In his first issue, appellant complains that his constitutional right to counsel was violated because counsel failed to meet with appellant sufficiently to prepare for trial. While appellant's PCRA petition raised numerous allegations of trial counsel's ineffectiveness, the failure to adequately meet and consult with appellant was not one of them. Appellant is improperly raising this issue for the first time on appeal. Consequently, the issue is waived. Pa.R.A.P., Rule 302(a), 42 Pa.C.S.A. To the extent that appellant raises other instances of counsel's ineffectiveness in the argument section of this issue, we note that they will be addressed infra.

In his second issue, appellant asserts that the PCRA court erred in not conducting an evidentiary hearing.

[T]he right to an evidentiary hearing on a post-conviction petition is not absolute. Commonwealth v. Jordan, 772 A.2d 1011, 1014 (Pa.Super.2001). It is within the PCRA court's discretion to decline to hold a hearing if the petitioner's claim is patently frivolous and has no support either in the record or other evidence. Id. It is the responsibility of the reviewing court on appeal to examine each issue raised in the PCRA petition in light of the record certified before it in
order to determine if the PCRA court erred in its determination that there were no genuine issues of material fact in controversy and in denying relief without conducting an evidentiary hearing. Commonwealth v. Hardcastle, 549 Pa. 450, 454, 701 A.2d 541, 542-543 (1997).
Commonwealth v. Wah, 42 A.3d 335, 338 (Pa.Super. 2012), quoting Commonwealth v. Turetsky, 925 A.2d 876, 882 (Pa.Super. 2007), appeal denied, 596 Pa. 707, 940 A.2d 365 (2007).

Instantly, our review reveals that all of appellant's arguments can be resolved without any evidence being taken. Consequently, the PCRA court did not err in failing to hold a hearing.

In his third issue, appellant contends that counsel was ineffective in failing to object to testimony that he purchased drugs after the victim was killed.
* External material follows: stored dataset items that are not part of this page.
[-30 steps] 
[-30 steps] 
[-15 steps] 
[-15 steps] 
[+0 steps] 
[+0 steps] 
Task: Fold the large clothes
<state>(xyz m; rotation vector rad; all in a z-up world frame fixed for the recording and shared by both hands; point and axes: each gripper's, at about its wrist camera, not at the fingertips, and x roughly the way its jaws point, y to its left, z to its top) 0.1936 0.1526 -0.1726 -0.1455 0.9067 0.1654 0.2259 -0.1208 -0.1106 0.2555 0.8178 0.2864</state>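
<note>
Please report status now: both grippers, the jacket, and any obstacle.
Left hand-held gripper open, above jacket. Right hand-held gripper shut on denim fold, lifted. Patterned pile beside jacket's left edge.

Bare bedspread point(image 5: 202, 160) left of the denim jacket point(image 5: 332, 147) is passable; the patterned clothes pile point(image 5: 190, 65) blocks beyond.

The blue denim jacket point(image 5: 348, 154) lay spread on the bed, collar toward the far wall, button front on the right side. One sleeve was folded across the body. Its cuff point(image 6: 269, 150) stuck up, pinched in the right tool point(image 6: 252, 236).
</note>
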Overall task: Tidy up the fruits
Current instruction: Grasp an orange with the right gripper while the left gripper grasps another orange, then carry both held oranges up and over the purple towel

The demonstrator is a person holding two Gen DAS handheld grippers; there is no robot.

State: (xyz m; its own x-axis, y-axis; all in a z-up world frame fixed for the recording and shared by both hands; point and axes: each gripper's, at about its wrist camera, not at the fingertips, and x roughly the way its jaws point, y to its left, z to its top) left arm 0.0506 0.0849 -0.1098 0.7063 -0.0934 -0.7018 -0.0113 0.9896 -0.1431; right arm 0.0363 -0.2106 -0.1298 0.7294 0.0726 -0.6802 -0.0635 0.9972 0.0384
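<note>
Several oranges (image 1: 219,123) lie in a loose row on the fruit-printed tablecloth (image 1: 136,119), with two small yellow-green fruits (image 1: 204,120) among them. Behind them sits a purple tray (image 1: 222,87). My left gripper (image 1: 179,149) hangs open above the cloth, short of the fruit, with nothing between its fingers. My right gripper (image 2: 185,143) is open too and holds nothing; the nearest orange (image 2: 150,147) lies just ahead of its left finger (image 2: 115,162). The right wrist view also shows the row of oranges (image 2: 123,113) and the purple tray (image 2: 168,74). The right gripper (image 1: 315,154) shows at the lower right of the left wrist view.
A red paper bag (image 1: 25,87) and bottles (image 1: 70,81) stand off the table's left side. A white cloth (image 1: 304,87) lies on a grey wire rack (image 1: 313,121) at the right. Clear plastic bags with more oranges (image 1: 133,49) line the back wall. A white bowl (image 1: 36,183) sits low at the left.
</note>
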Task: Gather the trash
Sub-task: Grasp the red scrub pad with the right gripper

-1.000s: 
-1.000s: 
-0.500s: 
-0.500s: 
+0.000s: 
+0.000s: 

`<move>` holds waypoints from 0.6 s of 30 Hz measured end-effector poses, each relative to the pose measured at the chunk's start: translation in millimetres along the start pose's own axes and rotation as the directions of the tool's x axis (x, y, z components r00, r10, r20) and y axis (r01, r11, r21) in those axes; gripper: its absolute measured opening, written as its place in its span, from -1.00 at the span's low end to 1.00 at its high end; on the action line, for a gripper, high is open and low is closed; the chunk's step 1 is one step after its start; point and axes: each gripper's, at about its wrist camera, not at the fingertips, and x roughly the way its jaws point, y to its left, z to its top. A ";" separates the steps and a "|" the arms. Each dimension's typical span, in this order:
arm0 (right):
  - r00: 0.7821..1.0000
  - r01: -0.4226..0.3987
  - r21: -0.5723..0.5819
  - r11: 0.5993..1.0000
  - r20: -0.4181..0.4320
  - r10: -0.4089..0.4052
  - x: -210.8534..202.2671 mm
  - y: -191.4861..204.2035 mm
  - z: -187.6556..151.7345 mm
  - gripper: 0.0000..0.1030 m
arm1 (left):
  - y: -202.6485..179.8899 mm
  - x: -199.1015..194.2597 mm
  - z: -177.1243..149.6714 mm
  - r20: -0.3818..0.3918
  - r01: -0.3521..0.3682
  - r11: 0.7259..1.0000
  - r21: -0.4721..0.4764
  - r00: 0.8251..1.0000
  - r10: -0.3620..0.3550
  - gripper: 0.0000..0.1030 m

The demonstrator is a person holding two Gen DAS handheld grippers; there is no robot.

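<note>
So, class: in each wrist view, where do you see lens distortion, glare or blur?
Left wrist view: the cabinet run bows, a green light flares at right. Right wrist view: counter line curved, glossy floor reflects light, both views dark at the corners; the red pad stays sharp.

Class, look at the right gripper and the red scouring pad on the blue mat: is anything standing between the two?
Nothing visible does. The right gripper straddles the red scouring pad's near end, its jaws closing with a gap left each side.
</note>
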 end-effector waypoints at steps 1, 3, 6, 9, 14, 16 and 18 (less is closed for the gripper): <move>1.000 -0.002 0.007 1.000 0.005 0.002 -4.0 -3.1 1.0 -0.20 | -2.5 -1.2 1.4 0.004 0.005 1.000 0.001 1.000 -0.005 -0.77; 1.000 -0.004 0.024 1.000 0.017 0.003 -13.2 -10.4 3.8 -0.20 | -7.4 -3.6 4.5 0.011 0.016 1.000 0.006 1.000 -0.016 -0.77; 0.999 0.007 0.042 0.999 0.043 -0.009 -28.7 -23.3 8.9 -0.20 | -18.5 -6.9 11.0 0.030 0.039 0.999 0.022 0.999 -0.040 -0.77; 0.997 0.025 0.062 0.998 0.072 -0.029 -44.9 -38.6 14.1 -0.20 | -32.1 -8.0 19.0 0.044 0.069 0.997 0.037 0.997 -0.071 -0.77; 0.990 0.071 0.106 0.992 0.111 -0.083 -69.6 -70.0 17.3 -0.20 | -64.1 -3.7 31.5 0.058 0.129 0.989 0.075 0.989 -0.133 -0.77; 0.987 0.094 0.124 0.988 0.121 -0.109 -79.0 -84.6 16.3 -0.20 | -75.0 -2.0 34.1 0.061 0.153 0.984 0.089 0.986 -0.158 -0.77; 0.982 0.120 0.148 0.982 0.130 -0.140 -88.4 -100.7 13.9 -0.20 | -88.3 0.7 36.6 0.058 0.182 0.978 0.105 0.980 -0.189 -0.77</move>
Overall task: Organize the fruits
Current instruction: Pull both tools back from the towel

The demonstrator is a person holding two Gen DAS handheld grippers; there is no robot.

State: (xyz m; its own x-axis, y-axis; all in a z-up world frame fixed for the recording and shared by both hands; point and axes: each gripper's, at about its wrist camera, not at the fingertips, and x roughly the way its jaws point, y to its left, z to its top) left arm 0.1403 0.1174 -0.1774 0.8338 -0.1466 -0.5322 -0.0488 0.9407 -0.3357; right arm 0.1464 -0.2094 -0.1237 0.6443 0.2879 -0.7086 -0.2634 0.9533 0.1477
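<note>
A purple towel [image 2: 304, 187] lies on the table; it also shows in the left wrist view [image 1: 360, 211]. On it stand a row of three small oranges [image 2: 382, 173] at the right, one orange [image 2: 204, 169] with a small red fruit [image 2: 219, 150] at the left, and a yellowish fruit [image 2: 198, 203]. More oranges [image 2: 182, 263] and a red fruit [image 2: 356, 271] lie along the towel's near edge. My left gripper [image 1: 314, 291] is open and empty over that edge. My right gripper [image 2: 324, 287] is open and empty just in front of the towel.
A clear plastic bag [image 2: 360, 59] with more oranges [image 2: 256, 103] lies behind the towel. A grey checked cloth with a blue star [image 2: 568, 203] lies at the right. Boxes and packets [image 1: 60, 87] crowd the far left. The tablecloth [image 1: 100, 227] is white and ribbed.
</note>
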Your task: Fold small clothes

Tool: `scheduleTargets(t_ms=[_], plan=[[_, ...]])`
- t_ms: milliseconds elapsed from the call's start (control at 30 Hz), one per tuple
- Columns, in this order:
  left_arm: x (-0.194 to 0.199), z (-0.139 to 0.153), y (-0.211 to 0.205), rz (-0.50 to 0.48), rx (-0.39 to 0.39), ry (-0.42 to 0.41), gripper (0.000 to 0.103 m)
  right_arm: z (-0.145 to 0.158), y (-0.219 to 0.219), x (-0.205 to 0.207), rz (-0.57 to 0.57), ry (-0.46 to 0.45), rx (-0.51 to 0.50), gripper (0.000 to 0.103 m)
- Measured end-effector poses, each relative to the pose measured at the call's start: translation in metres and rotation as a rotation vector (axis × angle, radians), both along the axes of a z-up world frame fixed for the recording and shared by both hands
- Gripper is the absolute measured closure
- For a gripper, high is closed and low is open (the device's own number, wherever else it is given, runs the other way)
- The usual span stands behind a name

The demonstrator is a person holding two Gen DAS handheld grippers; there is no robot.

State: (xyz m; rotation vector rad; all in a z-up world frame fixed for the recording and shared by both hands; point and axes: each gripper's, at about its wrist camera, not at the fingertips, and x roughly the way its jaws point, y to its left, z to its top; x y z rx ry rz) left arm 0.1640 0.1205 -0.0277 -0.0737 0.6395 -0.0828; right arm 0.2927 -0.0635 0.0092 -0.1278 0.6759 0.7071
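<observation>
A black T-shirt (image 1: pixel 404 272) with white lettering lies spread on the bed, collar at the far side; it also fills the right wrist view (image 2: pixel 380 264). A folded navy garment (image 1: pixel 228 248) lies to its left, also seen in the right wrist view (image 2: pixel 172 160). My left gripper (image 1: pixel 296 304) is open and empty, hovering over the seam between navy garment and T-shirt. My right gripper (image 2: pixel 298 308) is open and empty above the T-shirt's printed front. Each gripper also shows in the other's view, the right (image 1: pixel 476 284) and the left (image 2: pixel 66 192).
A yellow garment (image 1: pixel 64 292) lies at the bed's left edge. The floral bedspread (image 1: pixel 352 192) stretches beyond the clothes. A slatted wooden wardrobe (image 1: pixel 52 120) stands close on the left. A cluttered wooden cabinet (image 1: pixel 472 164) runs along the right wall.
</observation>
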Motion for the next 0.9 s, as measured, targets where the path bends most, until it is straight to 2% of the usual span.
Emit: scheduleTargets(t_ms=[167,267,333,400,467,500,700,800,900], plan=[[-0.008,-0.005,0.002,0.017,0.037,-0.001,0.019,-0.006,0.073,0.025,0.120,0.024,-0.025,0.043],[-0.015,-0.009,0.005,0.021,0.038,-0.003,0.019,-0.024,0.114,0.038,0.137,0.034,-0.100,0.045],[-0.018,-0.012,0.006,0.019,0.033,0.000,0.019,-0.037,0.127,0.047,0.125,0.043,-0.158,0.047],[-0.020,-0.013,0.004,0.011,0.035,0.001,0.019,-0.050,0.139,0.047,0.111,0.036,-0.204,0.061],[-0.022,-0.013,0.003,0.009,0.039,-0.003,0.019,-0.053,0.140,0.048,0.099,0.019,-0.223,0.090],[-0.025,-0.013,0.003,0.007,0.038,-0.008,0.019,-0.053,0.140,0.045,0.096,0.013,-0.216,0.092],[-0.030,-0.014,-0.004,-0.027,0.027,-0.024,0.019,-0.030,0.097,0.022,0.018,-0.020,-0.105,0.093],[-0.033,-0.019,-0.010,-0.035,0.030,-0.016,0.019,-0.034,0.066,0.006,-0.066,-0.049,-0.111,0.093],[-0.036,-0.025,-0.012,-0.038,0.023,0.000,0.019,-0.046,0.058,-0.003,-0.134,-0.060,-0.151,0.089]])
Evidence of "other crimes, wrongs, or other acts" is inadmissible solely to show a defendant's bad character or his propensity for committing criminal acts. Pa.R.E. 404(b)(1); Commonwealth v. Lark, 518 Pa. 290, 543 A.2d 491 (Pa.1988). Such evidence is admissible, however, when relevant for another purpose, including motive, opportunity, intent, preparation, plan, knowledge, identity, or absence of mistake. Pa.R.E. 404(b)(2); Commonwealth v. Chmiel, 585 Pa. 547, 889 A.2d 501, 534 (Pa.2005). This Court has also recognized the res gestae exception, permitting the admission of evidence of other crimes or bad acts to tell "the complete story." Commonwealth v. Williams, 586 Pa. 553, 896 A.2d 523, 539 (Pa.2006); Commonwealth v. Paddy, 800 A.2d 291, 308 (Pa.2002); Lark, 543 A.2d at 497. Such evidence may be admitted, however, "only if the probative
value of the evidence outweighs its potential for unfair prejudice." Pa.R.E. 404(b)(2).
Commonwealth v. Hairston, ___Pa. ___, ___ A.3d ___, 2014 WL 241866 at 4 (2014).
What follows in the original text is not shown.